Speakers at the event gave the audience a realistic view of the struggle that awaits people who launch a hedge fund. While it is extremely easy to start a fund, you face two very tough requirements for the fund to succeed, said Dennis Rhee, who started a fund of funds in October 2002 Previous HedgeWorld Story. "You have to raise money and you have to make money. Both are very hard."

Determine what your competitive advantage is before you jump in, he suggested. If you do it, you will need to accept having to dedicate your life to building the fund and be prepared for a tough couple of years when you might not make any money. "Give yourself one to two years, and assume you're not going to make money during that time," Mr. Rhee recommended.

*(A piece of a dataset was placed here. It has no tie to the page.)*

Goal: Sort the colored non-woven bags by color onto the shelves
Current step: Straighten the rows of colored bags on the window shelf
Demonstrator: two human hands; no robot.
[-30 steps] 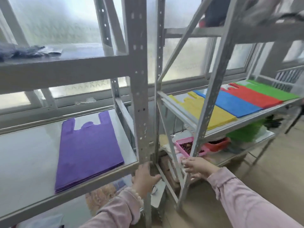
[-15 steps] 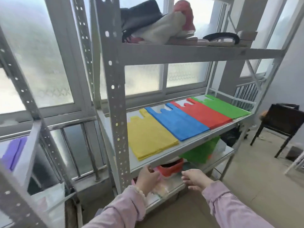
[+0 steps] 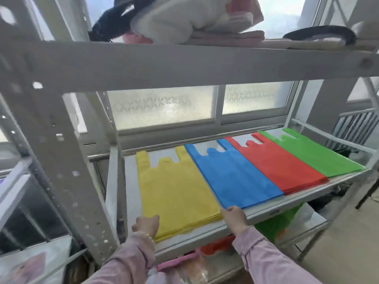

Audience members wanted to know what investors would accept as track record for a new manager. Panelist Jack O'Connor, the president of AI International Corp., a family office with US$500 million in assets and a hedge fund portfolio, replied that nowadays investors don't necessarily have much time to wait and see how a new fund performs.

In some ways investors could be more flexible now compared to, say, 10 years ago but only if a manager has strong pedigree. When the hedge fund industry was smaller, "We had the luxury of waiting," he said, but now a manager with good pedigree can open and close fast.

Still, models or hypothetical track records are not acceptable. "Nobody's seen a bad hypothetical track record," remarked Mr. O'Connor.

Many Questions

He noted that while fraud stories get a lot of attention, most of money lost in hedge funds is due not to fraud but to honest people making bad investment decisions. "There always has been and will be good and bad managers. That provides steady employment for people like me who manage fund of funds," he quipped.

You succeed if you can get market information and analyze it better and faster than anybody else, advised Sameer Bhasin, a research analyst at Okumus Capital LLC, New York, a value-oriented hedge fund firm. In his experience, the goal of an equity hedge fund is to know more than the Street knows, so you need to do your own due diligence.

People in the audience asked what a fund of funds manager looks for. Panelist Aviva Pinto, senior vice president at Lazard Asset Management, New York, listed several key questions. The most important thing is what the manager does, she said: "How do they invest? What is their process?"

Other issues a new manager must be prepared to address, according to Ms. Pinto: What kind of value added does this manager provide compared to other managers? Does the market favor this style? What happens when the market changes? What is the fund's risk tolerance? What are the investment risks and business risks? Can the team handle the back-office operation?

Mr. Rhee described his own experience in developing Treesdale Partners, New York, a bond-focused fund of funds that includes mortgage derivative strategies. "In fixed-income arbitrage, it is very important to have analytics as good as the hedge fund's," he said. "We provide the knowledge base to allocate to fixed income,"

One key part of this knowledge base is marking securities, which his group does themselves. "Mis-marking causes a lot of blowups in this space, so we double-check everything," he explained.

Those MBAs who are not thinking about starting their own hedge fund want to work for one. Several asked about the best way to do this. For them, Mr. O'Connor suggested looking beyond the frequently mentioned job categories.

People tend to think of analyst or portfolio manager jobs, he said, but the industry has many other types of positions, such as back-office personnel, chief financial officer, chief executive or asset allocation person in a family office. "There are lots of different ways people can get into the industry," he said.